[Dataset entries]
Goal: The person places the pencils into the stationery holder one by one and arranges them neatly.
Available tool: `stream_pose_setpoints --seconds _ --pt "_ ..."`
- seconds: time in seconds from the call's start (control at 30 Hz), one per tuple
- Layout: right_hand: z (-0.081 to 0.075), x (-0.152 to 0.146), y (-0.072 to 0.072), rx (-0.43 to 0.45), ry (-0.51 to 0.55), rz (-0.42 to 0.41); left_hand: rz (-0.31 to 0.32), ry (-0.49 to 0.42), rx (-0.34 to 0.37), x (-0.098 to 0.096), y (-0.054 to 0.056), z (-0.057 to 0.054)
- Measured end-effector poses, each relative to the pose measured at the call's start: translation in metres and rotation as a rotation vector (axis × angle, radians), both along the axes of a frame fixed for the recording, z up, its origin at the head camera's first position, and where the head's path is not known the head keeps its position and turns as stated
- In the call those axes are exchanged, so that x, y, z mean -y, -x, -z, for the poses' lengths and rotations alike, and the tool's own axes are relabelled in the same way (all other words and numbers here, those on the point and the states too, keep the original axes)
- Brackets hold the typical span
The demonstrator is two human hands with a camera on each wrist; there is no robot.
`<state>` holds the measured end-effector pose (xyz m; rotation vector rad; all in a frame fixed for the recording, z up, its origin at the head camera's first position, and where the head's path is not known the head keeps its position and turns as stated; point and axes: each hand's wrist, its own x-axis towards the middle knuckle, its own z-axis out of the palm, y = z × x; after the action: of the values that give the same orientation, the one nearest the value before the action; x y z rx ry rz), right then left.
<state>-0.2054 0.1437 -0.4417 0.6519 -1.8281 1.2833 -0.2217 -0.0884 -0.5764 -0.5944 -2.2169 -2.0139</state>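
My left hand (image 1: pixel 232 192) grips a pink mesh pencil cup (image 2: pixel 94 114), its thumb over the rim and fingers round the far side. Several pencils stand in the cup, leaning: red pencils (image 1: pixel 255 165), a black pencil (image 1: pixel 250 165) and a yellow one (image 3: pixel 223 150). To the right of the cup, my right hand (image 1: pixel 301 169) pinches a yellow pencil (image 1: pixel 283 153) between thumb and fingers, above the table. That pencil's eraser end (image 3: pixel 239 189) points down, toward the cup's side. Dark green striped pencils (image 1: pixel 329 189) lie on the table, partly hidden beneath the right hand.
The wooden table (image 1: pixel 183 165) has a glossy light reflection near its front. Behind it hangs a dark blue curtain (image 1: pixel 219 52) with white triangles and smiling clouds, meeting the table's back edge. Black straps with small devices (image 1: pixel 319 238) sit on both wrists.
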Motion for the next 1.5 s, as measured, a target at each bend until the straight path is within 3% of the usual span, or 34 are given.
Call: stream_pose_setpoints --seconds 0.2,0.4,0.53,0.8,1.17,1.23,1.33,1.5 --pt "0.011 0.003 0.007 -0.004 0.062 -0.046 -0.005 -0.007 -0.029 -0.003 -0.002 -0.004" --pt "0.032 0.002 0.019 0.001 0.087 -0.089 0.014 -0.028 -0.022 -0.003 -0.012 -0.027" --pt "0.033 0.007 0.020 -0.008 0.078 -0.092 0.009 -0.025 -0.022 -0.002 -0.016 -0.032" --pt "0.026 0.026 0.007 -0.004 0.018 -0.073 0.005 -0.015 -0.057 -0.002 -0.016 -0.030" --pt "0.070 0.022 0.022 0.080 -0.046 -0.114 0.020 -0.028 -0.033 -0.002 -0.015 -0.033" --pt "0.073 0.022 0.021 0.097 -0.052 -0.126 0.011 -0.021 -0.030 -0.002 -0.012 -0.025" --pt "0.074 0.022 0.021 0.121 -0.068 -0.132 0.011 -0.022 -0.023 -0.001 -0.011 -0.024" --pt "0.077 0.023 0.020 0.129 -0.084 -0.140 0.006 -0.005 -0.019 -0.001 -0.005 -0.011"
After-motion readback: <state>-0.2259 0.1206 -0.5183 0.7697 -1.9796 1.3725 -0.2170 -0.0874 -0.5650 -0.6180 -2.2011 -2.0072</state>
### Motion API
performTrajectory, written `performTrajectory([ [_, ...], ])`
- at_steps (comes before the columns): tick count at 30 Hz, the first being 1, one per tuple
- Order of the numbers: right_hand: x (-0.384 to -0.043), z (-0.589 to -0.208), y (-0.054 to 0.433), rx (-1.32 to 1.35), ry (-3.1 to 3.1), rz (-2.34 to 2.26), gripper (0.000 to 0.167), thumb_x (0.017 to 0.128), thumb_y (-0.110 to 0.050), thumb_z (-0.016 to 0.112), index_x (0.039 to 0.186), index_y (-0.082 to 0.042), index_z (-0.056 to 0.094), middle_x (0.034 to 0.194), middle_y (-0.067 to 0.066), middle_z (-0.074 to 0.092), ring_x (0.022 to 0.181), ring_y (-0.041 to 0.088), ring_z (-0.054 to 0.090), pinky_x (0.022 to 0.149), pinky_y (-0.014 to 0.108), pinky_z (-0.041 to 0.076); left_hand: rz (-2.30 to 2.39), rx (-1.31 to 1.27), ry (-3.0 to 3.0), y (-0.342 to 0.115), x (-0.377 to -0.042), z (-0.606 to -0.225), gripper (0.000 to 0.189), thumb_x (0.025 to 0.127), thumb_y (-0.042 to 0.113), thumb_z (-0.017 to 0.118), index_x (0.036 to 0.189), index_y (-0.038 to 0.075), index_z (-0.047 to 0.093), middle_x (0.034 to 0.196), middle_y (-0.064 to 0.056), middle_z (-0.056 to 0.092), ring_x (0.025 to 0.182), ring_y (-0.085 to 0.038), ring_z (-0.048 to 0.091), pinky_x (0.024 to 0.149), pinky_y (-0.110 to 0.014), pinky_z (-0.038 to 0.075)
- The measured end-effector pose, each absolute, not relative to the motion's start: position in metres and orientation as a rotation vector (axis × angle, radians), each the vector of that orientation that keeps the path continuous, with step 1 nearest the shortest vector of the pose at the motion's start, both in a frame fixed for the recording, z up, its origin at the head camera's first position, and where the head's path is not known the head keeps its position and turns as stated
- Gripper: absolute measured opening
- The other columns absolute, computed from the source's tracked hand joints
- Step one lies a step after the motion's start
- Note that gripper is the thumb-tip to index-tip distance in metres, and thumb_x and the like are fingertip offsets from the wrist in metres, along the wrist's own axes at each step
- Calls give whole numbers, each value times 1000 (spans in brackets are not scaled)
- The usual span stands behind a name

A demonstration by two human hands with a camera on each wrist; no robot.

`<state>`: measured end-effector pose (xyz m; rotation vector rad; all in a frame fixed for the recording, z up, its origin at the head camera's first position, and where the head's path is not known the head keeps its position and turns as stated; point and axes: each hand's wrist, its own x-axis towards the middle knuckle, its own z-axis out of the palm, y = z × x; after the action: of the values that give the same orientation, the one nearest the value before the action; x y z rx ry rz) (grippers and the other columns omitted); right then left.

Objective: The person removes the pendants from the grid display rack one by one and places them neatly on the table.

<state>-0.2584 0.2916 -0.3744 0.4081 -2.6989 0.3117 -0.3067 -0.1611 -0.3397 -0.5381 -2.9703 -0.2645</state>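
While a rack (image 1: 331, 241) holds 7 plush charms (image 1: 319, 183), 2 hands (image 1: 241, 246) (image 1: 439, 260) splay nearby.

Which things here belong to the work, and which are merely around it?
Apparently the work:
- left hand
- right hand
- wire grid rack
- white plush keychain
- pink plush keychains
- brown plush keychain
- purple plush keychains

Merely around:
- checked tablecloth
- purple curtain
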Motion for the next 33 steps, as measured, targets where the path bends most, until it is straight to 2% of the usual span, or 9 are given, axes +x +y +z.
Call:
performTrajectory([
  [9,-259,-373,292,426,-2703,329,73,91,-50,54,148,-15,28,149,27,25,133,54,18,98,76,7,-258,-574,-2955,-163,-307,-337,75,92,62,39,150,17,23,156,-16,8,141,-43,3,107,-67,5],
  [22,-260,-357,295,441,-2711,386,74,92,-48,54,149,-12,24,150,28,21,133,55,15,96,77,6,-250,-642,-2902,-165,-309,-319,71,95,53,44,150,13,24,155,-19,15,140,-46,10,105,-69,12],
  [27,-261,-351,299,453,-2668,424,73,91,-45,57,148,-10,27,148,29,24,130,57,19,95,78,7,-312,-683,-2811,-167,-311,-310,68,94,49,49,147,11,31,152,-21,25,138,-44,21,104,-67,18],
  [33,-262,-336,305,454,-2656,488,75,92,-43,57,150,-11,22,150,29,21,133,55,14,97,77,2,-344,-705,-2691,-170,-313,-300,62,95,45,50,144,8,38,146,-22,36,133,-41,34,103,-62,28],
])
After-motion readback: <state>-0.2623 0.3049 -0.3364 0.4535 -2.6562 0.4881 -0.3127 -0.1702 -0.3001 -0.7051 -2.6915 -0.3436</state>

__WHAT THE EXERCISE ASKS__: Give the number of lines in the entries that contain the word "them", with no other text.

__ANSWER SPACE__: 2